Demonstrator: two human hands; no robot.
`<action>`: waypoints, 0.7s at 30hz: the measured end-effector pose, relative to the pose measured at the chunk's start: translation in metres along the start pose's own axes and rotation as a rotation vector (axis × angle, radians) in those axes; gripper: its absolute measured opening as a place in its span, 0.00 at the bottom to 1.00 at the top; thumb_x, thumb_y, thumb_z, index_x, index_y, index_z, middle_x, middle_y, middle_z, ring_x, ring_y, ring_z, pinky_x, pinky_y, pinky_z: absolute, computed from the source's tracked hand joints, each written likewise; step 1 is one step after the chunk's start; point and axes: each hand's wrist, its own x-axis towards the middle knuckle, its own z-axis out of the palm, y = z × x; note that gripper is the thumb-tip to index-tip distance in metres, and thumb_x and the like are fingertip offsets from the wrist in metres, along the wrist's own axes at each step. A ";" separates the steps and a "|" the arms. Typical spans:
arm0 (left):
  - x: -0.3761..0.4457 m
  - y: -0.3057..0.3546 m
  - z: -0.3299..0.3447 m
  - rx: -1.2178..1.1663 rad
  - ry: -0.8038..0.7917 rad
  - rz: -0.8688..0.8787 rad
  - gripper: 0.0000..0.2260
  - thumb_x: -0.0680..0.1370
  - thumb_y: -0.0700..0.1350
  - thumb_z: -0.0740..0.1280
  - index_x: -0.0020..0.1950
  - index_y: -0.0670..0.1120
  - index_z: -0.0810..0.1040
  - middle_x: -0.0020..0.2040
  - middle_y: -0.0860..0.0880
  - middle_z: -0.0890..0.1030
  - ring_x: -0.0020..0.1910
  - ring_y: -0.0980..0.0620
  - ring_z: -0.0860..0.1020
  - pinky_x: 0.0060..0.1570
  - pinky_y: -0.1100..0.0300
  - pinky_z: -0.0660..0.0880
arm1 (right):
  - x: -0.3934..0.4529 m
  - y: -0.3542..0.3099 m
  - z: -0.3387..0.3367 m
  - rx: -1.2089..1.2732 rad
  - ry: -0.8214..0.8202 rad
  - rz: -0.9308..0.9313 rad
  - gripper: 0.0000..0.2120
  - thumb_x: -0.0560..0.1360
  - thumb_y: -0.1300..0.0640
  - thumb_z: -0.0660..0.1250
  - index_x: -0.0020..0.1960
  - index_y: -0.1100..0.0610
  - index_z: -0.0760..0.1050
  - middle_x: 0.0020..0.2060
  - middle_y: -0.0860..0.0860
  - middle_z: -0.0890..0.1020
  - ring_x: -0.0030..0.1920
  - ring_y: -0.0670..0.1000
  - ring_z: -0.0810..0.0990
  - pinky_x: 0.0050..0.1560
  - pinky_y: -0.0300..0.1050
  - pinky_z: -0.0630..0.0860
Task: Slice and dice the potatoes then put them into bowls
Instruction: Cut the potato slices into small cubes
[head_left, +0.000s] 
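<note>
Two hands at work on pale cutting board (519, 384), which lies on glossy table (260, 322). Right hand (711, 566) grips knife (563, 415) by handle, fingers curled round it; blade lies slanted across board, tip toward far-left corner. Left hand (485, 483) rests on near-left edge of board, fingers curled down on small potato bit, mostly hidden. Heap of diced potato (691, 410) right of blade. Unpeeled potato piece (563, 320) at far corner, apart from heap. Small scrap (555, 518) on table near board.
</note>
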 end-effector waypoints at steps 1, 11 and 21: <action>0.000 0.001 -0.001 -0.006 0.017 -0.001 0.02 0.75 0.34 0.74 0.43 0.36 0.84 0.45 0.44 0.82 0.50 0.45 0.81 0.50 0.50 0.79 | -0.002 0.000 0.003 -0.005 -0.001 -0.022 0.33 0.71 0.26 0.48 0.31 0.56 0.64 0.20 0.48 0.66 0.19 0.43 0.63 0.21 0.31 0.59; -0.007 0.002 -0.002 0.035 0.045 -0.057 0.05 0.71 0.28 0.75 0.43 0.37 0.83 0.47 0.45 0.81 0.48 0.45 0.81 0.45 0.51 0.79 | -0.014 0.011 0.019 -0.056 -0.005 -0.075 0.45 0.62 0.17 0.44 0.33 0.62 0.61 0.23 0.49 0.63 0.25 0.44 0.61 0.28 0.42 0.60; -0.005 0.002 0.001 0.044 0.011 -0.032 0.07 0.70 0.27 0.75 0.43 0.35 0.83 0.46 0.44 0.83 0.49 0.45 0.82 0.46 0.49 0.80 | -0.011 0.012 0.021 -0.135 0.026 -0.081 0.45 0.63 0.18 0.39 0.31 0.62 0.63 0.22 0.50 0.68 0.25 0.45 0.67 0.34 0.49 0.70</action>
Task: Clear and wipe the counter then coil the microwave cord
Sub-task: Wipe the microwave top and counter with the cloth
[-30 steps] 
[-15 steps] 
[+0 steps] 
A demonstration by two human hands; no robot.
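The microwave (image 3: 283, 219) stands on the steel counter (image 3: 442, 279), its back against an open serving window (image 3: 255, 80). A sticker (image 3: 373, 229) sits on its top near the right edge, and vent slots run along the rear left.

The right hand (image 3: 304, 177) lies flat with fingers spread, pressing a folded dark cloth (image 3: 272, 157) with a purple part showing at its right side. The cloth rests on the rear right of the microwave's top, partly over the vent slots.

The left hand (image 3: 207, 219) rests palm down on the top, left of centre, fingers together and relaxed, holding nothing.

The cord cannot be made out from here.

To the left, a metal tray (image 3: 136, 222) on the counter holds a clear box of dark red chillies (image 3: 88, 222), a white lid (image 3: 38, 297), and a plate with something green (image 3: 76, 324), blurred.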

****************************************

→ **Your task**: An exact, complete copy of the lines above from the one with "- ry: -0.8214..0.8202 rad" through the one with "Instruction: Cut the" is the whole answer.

→ **Exercise response**:
  - ry: -0.8214..0.8202 rad
  - rz: -0.9308..0.9313 rad
  - gripper: 0.0000..0.2120
  - thumb_x: -0.0560..0.1360
  - thumb_y: -0.1300..0.0640
  - thumb_z: -0.0660..0.1250
  - index_x: -0.0020..0.1960
  - index_y: -0.1100..0.0610
  - index_z: -0.0760..0.1050
  - middle_x: 0.0020..0.2060
  - middle_y: -0.0860..0.0860
  - middle_z: -0.0890..0.1020
  - ring_x: -0.0030..0.1920
  - ring_y: -0.0670..0.1000
  - ring_z: -0.0810..0.0990
  - pinky_x: 0.0050..0.1560
  - pinky_y: -0.0300..0.1050
  - pinky_z: -0.0630..0.0860
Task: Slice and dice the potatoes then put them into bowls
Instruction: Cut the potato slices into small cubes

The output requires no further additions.